**What you should do**
When you reach the line containing "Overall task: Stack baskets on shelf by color" in the data below, begin returning lines exactly as written, and stop once the line containing "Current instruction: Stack" has been returned.

**Supplied material**
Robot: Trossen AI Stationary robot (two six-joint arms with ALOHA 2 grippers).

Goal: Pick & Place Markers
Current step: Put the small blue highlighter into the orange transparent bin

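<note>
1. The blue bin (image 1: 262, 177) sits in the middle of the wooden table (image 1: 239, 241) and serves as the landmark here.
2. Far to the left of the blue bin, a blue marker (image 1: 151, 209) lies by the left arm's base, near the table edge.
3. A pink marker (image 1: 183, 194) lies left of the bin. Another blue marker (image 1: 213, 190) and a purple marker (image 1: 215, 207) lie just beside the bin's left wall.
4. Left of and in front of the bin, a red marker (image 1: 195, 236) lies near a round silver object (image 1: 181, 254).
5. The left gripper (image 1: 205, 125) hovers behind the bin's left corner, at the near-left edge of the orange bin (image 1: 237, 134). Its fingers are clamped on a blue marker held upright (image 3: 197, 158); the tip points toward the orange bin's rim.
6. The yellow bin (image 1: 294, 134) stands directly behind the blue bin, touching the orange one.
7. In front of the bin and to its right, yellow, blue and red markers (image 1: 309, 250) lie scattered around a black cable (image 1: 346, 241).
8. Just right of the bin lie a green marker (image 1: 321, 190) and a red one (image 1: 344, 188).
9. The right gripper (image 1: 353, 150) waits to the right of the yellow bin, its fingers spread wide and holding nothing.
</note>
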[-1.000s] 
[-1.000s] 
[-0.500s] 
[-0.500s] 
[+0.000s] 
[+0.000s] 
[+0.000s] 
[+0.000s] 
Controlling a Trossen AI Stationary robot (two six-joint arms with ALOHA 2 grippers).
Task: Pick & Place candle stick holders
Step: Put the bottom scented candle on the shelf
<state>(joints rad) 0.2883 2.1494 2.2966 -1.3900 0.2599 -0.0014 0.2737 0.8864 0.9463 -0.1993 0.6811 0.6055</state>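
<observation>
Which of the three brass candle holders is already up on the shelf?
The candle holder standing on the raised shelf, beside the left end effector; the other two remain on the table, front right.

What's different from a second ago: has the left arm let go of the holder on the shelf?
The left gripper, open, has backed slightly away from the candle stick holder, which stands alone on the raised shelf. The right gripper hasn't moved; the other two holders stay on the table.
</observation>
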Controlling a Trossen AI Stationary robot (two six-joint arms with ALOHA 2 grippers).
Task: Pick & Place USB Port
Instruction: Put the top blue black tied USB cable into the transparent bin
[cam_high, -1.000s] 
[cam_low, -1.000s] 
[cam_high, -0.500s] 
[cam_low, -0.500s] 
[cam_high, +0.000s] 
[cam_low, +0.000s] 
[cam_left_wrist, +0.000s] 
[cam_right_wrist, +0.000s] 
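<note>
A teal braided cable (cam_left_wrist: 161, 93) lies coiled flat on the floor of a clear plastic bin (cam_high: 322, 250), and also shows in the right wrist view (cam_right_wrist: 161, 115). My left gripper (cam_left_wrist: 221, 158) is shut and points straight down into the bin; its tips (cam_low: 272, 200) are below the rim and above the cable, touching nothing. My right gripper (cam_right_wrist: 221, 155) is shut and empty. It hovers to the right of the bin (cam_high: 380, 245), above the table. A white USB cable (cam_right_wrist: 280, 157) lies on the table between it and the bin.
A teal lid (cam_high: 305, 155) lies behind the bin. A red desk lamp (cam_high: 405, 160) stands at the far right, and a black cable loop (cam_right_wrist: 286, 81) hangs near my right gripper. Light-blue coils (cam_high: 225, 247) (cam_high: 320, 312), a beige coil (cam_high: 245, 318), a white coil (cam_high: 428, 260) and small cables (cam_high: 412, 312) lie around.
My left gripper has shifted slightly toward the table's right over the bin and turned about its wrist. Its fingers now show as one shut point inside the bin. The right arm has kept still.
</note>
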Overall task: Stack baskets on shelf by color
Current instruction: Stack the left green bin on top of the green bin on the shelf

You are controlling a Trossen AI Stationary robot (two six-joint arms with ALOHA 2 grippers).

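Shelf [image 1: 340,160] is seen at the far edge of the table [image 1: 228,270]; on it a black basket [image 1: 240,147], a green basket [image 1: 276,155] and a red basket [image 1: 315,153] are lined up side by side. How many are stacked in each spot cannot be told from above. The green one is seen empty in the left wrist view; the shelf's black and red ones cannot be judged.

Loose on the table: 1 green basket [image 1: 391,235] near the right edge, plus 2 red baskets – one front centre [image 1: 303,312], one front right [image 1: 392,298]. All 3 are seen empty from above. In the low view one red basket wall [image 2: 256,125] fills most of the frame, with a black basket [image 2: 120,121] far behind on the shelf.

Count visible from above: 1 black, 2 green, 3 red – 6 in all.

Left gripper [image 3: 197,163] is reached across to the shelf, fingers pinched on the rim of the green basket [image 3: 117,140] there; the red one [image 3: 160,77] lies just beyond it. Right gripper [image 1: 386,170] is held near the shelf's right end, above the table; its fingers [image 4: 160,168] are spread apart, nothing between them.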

**Exercise output**
Overall task: Stack baskets on shelf by color
Current instruction: Stack the left green bin on top of the green bin on the shelf

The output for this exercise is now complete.